|
congrès mondial 2003
Lévénement
dans 4 mois
« Une mise en scène
adaptée
à la diversité des agricultures »
Franck Bonneval, responsable de l’Agri-Village,
précise les objectifs et le déroulement de cette exposition
sur les agricultures du monde.
L’Agri-Village s’appelait
avant PARagriculturIS.
Pourquoi avez-vous changé de nom ?
«Nous nous sommes rendu compte que peu de personnes comprenait
le jeu de mot. C’est donc pour être plus efficaces au
niveau de la communication que nous avons choisi de remplacer PARagricultuIS
par Agri-Village. Un terme qui renvoit à Agri-Parade, le
défilé des régions agricoles françaises.»
Pouvez-vous lever une partie
du voile sur Agri-Village ?
«L’idée est de représenter les cinq grands
types d’agriculture mondiale sous forme de maisons : celles
de l’Asie, de l’Afrique, de l’Europe, de l’Amérique
du Nord et de l’Amérique latine. Dans chaque maison,
des photos, des vidéos, des objets et des scènes animées
évoqueront l’agriculture de ces continents, et aussi
la vie quotidienne et les coutumes. Nous voulons montrer aux visiteurs
les différences entre ces régions du globe de manière
ludique et à travers les cinq sens. Par exemple, nous leur
ferons reconnaître des graines à l’œil nu
ou au toucher.

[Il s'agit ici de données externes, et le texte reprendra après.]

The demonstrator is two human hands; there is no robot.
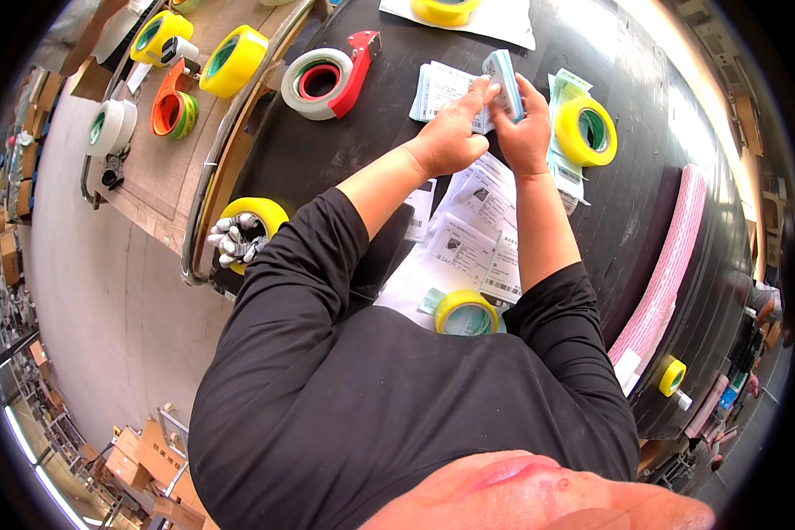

Nous leur ferons goûter du café à
divers stades de sa culture et de sa transformation.»
Quels messages les Jeunes
agriculteurs veulent-ils diffuser à travers cette mise en
scène ?
«Nous voulons mettre en avant la diversité des agricultures,
des cultures et des modes de vie dans le monde. Ainsi, la maison
de l’Asie reflétera une agriculture vivrière
aux petites structures. Celle de l’Afrique, une agriculture
familiale respectueuse de la nature, mais ne nourrissant pas correctement
la population. Quant à celle de l’Amérique latine,
elle montrera que les grandes exploitations du Brésil ou
de l’Argentine déstabilisent les autres agricultures
mondiales, en raison de leur coût de main-d’œuvre
dérisoire. A travers l’ensemble de l’Agri-Village,
nous voulons mettre en forme les idées du rapport d’orientation
d’Annecy-le-Vieux, qui seront au cœur des débats
du congrès mondial. Avec comme message final : tous les paysans
du monde doivent manger à leur faim et ce n’est pas
en uniformisant l’agriculture que nous y parviendront.»
Pourquoi avoir choisi de
placer l’Agri-Village sur le Champ de Mars ?
«D’une part, la Tour Eiffel symbolise la France aux
yeux des étrangers. D’autre part, c’est l’un
des lieux les plus fréquentés de Paris. Nous espérons
que les touristes venant admirer la Tour Eiffel auront la curiosité
de s’arrêter à l’Agri-Village.»
Quels soucis connaissez-vous
au niveau de l'organisation ?
«Ce n’est pas simple car notre projet évolue
continuellement : la Mairie de Paris et les Pouvoirs publics nous
imposent régulièrement des contraintes supplémentaires.
A quatre mois de l’événement, nous n'avons encore
qu'une idée très vague de la manière dont nous
allons mettre en scène nos idées. Nous ne pensions
pas que les normes techniques seraient aussi strictes : par exemple,
que nous ne pourrions pas utiliser des chapiteaux sous prétexte
que cela réduit la fluidité d’écoulement
des visiteurs. C’est pourquoi nous nous faisons aider par
les mêmes techniciens qu’à Terre Attitude à
Pomacle. Quoi qu’il en soit, début février,
nous avons commencé à rechercher des objets, des photos
et des reportages vidéo pour aménager les maisons.»
Que retirez-vous personnellement
de l'organisation de l’Agri-Village ?
«Grâce à cette expérience, j’ai
approfondi ma réflexion sur le rapport d’orientation
d’Annecy-le-Vieux. En cherchant comment caractériser
l’agriculture de chaque continent, j’ai vraiment réalisé
que le prix mondial des produits agricoles se fait sur le dos de
l’exploitation humaine. Maintenant, je suis encore plus déterminé
pour faire passer les idées du rapport au réseau JA.»